Chocolate’s reputation as an aphrodisiac is widespread. Who can honestly say they’ve never proffered a chocolate in the hope that it might grease the wheels of affection? In all truth, though, there is scant evidence that chocolate does boost libido except in that it may boost mood. A better mood can make you more disposed to all sorts of things, lovemaking among them.

Chocolate for the heart

Eighteenth-century physicians believed chocolate strengthened the heart. In the 1990s it was found that indeed the flavonoids from cocoa can protect the cardiovascular system and much research has followed.

Tufts University in Boston reported that eating dark chocolate lowers blood pressure. The study assigned subjects to receive dark or white chocolate for 15 days. They found white chocolate, which does not contain flavonoids, yielded no benefit. However, dark chocolate led to a significant drop in blood pressure. The researchers did caution that since even dark chocolate contains high amounts of fat it might ultimately offset any heart benefits.

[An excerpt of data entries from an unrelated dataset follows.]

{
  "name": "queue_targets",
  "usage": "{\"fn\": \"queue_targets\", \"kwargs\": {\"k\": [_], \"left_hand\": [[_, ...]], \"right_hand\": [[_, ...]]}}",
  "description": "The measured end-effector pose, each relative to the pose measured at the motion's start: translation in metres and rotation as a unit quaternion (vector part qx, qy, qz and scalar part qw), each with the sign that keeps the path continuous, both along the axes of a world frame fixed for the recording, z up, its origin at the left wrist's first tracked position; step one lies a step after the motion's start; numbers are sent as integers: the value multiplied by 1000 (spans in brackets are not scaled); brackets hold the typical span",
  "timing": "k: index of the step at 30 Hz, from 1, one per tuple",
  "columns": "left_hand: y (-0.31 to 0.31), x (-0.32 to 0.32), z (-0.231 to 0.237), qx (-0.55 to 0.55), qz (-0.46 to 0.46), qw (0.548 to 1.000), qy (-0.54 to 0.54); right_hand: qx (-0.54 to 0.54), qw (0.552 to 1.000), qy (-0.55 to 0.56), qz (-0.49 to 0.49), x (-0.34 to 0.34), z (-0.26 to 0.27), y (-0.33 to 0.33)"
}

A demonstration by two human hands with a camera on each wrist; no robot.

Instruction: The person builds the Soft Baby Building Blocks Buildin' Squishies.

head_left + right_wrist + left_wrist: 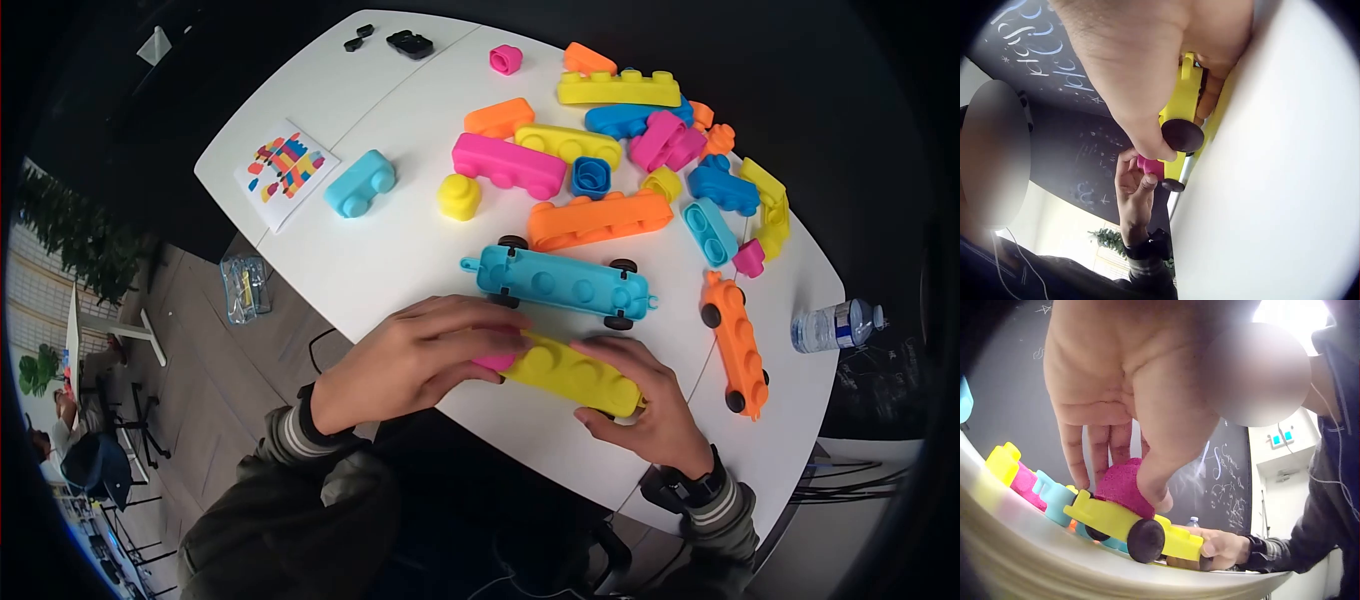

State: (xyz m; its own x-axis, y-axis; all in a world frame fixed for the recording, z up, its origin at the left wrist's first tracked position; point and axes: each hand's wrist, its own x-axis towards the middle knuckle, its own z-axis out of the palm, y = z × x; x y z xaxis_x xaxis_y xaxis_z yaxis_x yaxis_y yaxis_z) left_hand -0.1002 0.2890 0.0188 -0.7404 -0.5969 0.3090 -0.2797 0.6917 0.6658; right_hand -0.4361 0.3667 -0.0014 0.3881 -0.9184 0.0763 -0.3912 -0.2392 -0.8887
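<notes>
A yellow wheeled toy base (575, 376) with round studs on top stands at the table's near edge. My left hand (420, 352) pinches a pink block (1124, 486) between thumb and fingers, down on one end of the base. Around the base's other end my right hand (652, 408) is curled, its thumb along the near side in the right wrist view. Black wheels (1146, 540) show under the base. Just beyond both hands, a light blue wheeled base (560, 282) lies with its hollow underside up.
Several loose blocks, including a long pink block (508, 165) and a long orange block (600, 220), spread across the far side. An orange wheeled base (735, 345) and a water bottle (835, 326) are at right. A printed sheet (287, 175) lies left, near a light blue block (358, 184).
</notes>
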Motion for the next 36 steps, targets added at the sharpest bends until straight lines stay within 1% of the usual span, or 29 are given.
{"fn": "queue_targets", "kwargs": {"k": [1,3,5,7,9,10,12,15,16,17,18,19,21,23,25,26,28,29,31,33,35,36], "left_hand": [[-1,0,-2,-1,-2,1000,3],[-3,0,-5,34,-15,999,11],[-4,0,-1,28,-25,999,-6],[-5,1,3,19,-33,999,-23],[-10,5,7,9,-70,996,-55],[-13,7,13,3,-68,996,-55],[-26,12,30,43,-91,994,-41],[-73,17,39,19,-50,997,-55],[-91,15,36,16,-54,997,-56],[-109,13,30,-60,9,992,-107],[-121,11,24,-137,73,975,-156],[-128,8,21,-144,71,975,-156],[-141,-1,14,-200,136,938,-249],[-148,-7,8,-188,124,942,-248],[-145,-12,3,-197,149,945,-215],[-145,-13,2,-197,155,943,-219],[-142,-15,0,-252,174,933,-187],[-141,-14,0,-254,185,929,-194],[-139,-17,-1,-268,173,939,-125],[-137,-18,-3,-275,186,936,-114],[-137,-19,0,-224,162,958,-77],[-136,-18,3,-168,163,965,-121]], "right_hand": [[5,1000,1,8,0,1,0],[6,1000,5,8,0,2,0],[6,1000,7,9,2,4,1],[29,999,9,16,4,5,2],[8,1000,12,22,4,2,2],[-9,999,16,26,4,0,0],[-18,999,12,26,3,-3,-1],[-10,1000,16,14,4,-1,4],[-7,1000,25,12,5,0,4],[-12,1000,25,9,5,-1,4],[-18,1000,19,13,5,-3,4],[-24,999,13,16,5,-4,3],[-30,999,14,13,5,-5,3],[-31,999,14,11,4,-6,5],[-26,999,23,15,4,-4,4],[-27,999,19,22,5,-4,4],[-27,999,35,15,5,-2,4],[-31,999,30,27,6,-2,4],[-26,999,43,13,6,-2,4],[-28,999,39,15,7,-4,5],[-32,999,39,15,7,-4,4],[-32,999,39,13,8,-4,4]]}}
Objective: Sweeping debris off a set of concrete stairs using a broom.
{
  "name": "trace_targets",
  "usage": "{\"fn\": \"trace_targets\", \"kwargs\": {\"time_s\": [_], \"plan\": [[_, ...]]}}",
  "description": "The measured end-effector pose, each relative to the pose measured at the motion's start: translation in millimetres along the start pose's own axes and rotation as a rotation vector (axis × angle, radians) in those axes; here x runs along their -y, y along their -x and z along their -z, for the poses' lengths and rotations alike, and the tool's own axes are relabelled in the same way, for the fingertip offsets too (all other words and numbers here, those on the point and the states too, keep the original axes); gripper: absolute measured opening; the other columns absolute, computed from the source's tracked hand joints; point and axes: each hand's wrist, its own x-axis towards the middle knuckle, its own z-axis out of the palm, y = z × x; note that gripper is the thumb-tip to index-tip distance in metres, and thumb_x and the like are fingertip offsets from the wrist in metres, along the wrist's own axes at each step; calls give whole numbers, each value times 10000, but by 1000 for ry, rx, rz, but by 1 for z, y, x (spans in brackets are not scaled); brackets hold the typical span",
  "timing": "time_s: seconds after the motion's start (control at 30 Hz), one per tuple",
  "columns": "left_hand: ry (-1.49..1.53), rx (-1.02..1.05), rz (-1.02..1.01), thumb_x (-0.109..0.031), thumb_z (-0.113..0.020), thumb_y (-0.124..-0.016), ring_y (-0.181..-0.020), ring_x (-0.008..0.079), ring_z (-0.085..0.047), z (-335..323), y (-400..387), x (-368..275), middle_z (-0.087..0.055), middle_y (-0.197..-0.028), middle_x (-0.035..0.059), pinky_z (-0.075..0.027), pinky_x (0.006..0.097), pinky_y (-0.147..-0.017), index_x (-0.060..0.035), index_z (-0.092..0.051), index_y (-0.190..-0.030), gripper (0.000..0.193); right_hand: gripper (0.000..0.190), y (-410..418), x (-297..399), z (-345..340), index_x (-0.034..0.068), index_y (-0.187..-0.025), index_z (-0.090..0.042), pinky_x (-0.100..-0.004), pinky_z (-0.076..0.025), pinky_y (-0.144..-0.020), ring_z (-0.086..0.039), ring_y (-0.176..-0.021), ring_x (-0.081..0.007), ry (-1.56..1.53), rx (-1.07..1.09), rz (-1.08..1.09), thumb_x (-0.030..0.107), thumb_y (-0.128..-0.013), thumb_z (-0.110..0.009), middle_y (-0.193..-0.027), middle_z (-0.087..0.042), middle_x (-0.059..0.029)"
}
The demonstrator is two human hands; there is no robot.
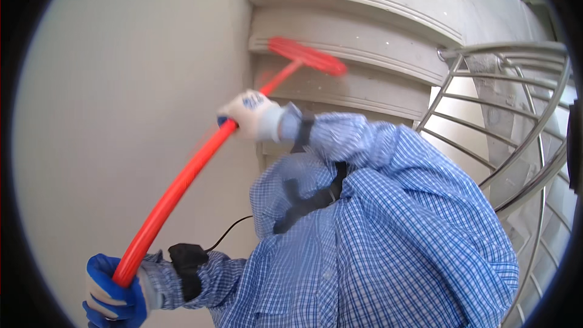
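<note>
Both my hands grip a red long-handled tool [182,177], with its pole running diagonally from lower left to upper middle. My left hand [116,289], in a white and blue work glove, is closed around the near end of the pole. Farther along, my right hand [249,113], gloved the same way, wraps the pole below the head. The crosswise red head [307,56] is motion-blurred, so I cannot tell whether it is a broom or a squeegee. It appears over the stair treads [346,38]; contact with them is unclear.
A plain pale wall [136,77] rises along the left. Grey steps with grooved edges and pale specks climb ahead. On the right curves a metal stair railing [492,105] with several bars. A thin black cable [227,230] hangs near my left sleeve.
</note>
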Motion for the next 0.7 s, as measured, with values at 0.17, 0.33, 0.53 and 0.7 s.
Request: {"fn": "trace_targets", "kwargs": {"time_s": [0.17, 0.33, 0.53, 0.7], "plan": [[530, 169, 570, -123, -540, -813, -321, 55, -343, -16, -3, 144, -336, -384, -76, -315, 218, -378, -187, -356, -455, 407, 156, 93, -60, 61, 119, -846, -645, -433, -501, -719, -635, -799, -357, -27, 148, -342, 159, -698, -615, -800, -654, -148], [-636, 1106, 330, 13, -549, -852, -608, 119, -526, -67, 166, 303, -520, -643, 49, -423, 263, -524, -1, -542, -794, 61, 111, 235, -313, 46, 163, -773, -676, -423, -482, -702, -638, -785, -313, 293, -423, -841, 199, -676, -638, -802, -671, -114], [-370, 429, 720, -33, -496, -895, -492, 168, -481, -77, 105, 224, -529, -601, 108, -401, 285, -434, 56, -550, -870, 107, 67, 115, -233, -4, 188, -677, -656, -423, -455, -740, -614, -812, -307, 141, -607, -468, 238, -712, -626, -749, -655, -94], [-880, 902, 133, 76, -442, -909, -504, 138, -434, -110, 108, 182, -421, -681, 59, -407, 301, -460, 75, -479, -1224, 317, 63, -5, -181, -60, 183, -716, -674, -399, -474, -744, -630, -799, -286, -90, -323, -304, 204, -725, -615, -774, -678, -78]]}}
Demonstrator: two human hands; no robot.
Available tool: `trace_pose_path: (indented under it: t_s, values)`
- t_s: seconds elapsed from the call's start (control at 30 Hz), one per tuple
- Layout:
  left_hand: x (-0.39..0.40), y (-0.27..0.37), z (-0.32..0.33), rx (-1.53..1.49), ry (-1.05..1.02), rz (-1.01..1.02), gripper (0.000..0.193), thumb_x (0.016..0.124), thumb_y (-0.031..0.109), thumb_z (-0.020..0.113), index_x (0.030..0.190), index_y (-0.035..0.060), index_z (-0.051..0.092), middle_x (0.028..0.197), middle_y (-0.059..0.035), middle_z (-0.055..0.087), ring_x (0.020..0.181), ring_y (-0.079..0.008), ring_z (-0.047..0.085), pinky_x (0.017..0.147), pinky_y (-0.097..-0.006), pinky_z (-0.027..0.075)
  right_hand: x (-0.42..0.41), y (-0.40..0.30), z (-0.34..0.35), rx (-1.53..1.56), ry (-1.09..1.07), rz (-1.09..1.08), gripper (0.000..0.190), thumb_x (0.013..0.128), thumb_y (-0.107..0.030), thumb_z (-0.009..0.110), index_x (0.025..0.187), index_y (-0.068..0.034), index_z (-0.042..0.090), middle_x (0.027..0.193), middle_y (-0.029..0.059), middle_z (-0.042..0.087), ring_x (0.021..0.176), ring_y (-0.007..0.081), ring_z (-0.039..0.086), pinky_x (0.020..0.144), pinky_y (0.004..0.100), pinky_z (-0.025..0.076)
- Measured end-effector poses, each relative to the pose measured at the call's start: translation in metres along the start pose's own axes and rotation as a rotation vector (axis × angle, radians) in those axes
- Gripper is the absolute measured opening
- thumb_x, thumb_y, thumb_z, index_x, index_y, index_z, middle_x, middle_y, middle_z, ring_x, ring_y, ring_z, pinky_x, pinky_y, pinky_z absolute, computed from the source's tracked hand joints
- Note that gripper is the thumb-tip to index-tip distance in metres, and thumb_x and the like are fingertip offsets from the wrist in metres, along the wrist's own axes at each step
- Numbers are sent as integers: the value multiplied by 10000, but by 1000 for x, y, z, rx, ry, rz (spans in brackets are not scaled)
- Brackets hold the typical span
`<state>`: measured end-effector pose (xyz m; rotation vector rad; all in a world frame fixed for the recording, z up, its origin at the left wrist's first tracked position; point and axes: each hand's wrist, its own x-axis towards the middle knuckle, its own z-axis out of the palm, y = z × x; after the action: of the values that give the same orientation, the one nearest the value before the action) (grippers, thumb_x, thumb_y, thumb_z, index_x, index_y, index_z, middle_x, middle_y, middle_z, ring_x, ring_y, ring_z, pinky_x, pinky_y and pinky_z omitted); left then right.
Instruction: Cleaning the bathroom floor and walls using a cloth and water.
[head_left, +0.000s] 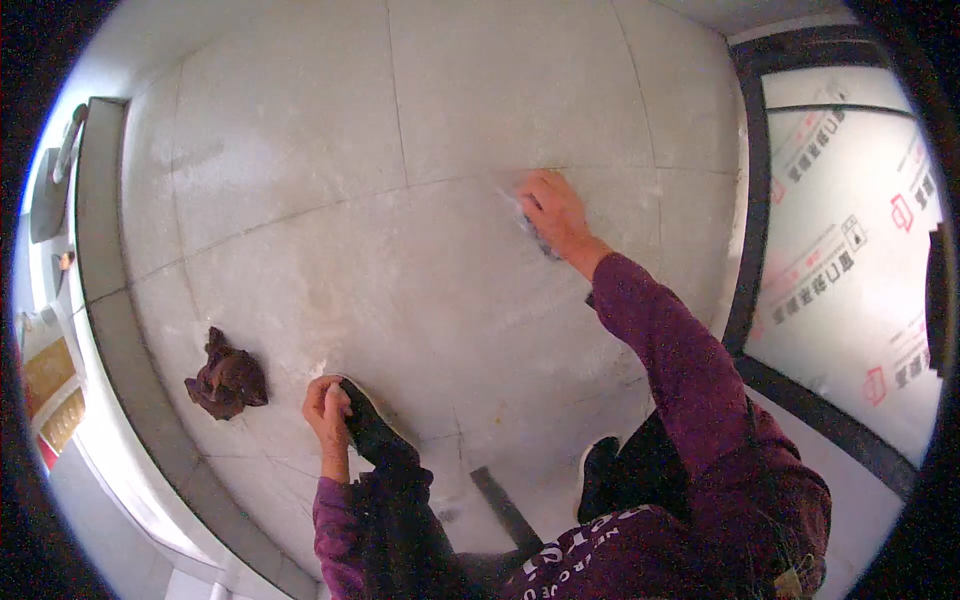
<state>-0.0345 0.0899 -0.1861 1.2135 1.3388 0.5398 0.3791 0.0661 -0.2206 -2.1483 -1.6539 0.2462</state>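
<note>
My right hand (555, 210) is pressed low over the grey floor tiles (480, 285), its fingers curled around a small flat tool (536, 234) with a dark edge. Blur and my fingers hide most of that tool, so its exact kind is unclear. Beside the toe of my black left shoe (364, 412) is my left hand (328, 405), its fingers bent inward. Whether anything sits between those fingers cannot be made out. A crumpled dark brown cloth (229, 381) lies on the tiles to the left of my left hand.
A raised tiled ledge (105, 217) runs along the left side. To the right stands a dark frame (757, 187) with a panel (840, 247) under printed protective film. A dark grey strip (504, 504) shows between my feet. My right shoe (596, 476) rests on the floor.
</note>
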Motion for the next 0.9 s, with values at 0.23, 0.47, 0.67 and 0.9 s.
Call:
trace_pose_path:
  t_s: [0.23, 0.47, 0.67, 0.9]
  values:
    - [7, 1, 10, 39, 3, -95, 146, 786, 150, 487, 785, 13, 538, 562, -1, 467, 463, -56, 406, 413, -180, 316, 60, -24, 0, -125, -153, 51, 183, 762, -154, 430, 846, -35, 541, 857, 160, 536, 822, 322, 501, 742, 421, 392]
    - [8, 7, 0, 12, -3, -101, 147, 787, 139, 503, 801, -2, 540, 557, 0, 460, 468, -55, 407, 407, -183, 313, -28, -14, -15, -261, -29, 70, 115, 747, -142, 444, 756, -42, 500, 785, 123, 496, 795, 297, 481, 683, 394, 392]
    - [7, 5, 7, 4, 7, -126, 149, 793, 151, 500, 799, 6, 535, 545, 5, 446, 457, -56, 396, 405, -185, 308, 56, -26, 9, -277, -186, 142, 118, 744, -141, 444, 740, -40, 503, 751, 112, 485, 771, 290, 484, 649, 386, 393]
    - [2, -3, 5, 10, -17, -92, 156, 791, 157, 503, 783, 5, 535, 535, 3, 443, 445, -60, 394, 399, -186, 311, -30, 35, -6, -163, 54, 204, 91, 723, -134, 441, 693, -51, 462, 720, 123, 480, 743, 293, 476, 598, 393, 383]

Another study reported that eating dark chocolate can protect the blood vessels themselves. Eating 100g of commercial dark chocolate was found to improve blood vessel function. In February 2006, a study from the Netherlands reported that the flavonoids from cocoa improved the functioning of the cells that line blood vessels. The study lasted 15 years and found the men who ate the most cocoa were only half as likely to die during the trial as those who did not eat it at all.

But before you go out and binge, even the highest cocoa consumers were only having an average of four grams of cocoa per day.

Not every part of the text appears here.